┌──

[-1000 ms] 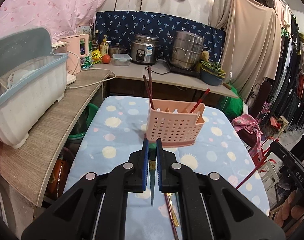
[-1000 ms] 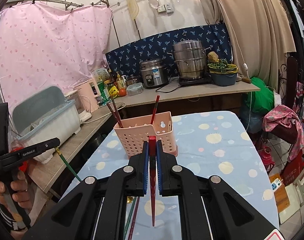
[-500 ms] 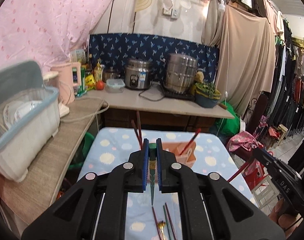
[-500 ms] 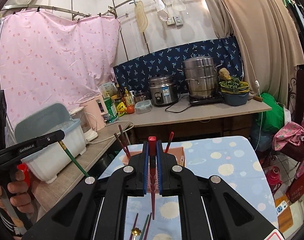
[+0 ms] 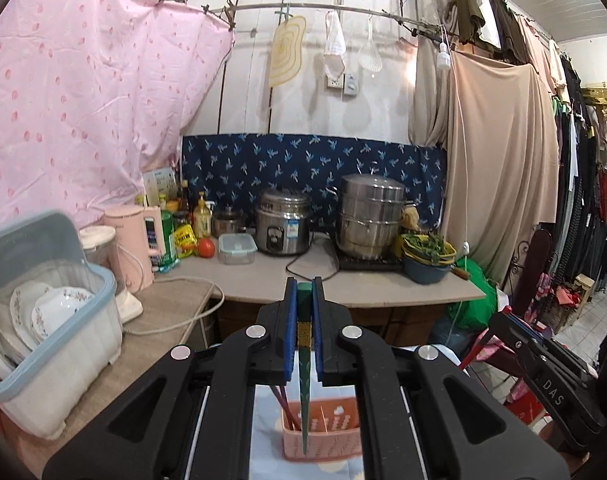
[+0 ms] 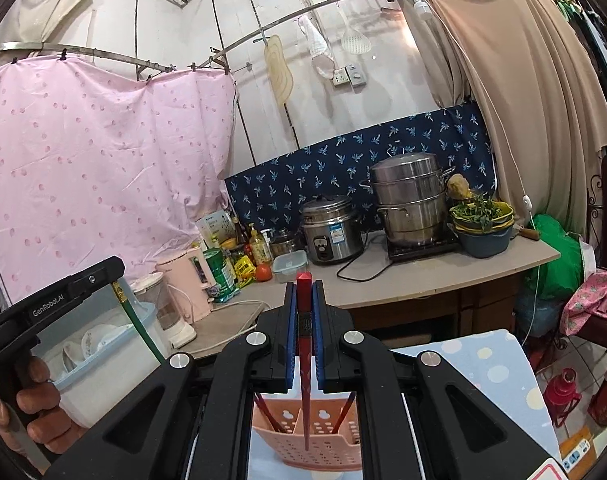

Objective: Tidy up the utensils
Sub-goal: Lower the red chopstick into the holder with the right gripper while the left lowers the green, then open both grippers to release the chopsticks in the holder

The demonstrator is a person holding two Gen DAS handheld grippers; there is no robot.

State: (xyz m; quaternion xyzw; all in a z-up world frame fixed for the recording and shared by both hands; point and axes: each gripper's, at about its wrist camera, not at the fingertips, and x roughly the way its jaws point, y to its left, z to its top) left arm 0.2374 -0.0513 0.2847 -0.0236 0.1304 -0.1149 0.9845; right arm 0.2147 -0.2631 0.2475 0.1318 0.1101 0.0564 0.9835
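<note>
each pair of tongs was clamped near the thick top end of a light, stiff, slippery chopstick, left tongs (image 5: 302, 312) on the green chopstick (image 5: 303, 380), right tongs (image 6: 304, 312) on the red chopstick (image 6: 304, 368), both tips hanging above the pink basket (image 6: 323, 440).

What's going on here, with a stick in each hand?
A person is sorting chopsticks into a pink basket on the spotted table. The left tool is shut on a green chopstick, the right tool on a red chopstick. Both point tip-down above the basket, which already holds a few red ones; neither is in yet.
</note>
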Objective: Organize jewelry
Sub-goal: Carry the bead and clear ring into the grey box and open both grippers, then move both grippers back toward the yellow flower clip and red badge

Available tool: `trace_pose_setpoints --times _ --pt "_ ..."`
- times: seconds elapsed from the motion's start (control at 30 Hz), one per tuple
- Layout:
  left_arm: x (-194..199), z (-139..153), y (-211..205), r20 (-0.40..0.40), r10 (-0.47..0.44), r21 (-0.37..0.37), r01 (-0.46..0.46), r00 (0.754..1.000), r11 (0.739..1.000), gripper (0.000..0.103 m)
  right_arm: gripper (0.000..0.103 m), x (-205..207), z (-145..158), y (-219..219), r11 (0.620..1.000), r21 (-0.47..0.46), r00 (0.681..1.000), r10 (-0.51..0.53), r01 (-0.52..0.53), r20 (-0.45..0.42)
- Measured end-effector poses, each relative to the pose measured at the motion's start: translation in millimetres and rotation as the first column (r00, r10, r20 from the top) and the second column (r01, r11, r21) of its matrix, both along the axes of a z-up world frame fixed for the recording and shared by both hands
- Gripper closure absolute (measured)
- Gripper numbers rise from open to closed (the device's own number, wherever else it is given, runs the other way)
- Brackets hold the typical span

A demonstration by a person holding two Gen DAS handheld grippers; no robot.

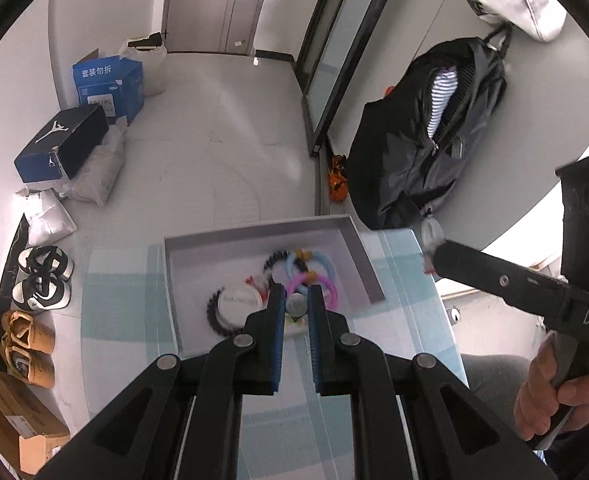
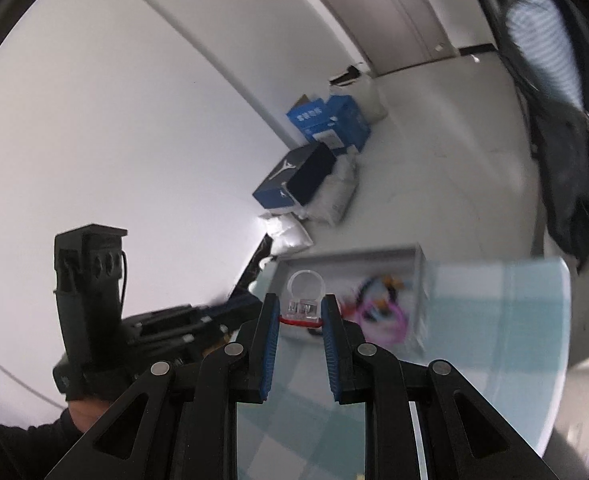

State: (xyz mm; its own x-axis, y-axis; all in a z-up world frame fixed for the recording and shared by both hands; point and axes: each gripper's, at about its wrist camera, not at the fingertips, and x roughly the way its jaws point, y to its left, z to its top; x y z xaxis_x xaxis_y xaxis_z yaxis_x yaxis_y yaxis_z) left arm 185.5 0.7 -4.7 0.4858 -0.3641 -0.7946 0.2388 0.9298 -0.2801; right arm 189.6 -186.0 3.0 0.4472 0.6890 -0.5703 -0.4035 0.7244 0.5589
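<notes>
We're holding the L gripper (image 1: 294,296) over the near edge of the grey tray (image 1: 254,236), jaws pinching a small silvery piece (image 1: 295,307) w/ a bit of pale green under it; can't tell exactly what it is. The tray is sitting on the checked teal tablecloth (image 1: 126,304), and inside it we're seeing a pink ring (image 1: 330,286), a light blue ring (image 1: 326,262), a black beaded bracelet (image 1: 214,316) curling round a white round piece (image 1: 240,300), all bunched together, some overlapping. We're gripping the R gripper (image 2: 300,310) above the table near the tray (image 2: 350,254), jaws closed on a clear plastic ring (image 2: 305,294) w/ a red bit below it. Pink and blue rings (image 2: 378,304) are showing blurred in the tray just R of it. In the L view the R gripper (image 1: 430,256) is hanging beyond the tray's R corner, w/ our R hand (image 1: 550,392) round its handle.
</notes>
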Motion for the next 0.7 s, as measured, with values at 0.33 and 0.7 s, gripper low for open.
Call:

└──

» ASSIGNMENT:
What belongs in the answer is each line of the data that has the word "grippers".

» TASK RESULT:
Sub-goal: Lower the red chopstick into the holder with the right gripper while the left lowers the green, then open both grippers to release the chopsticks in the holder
The demonstrator is a person holding two Gen DAS handheld grippers; there is no robot.
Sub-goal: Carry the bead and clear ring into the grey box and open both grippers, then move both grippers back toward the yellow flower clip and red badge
A demonstration by a person holding two Gen DAS handheld grippers; no robot.

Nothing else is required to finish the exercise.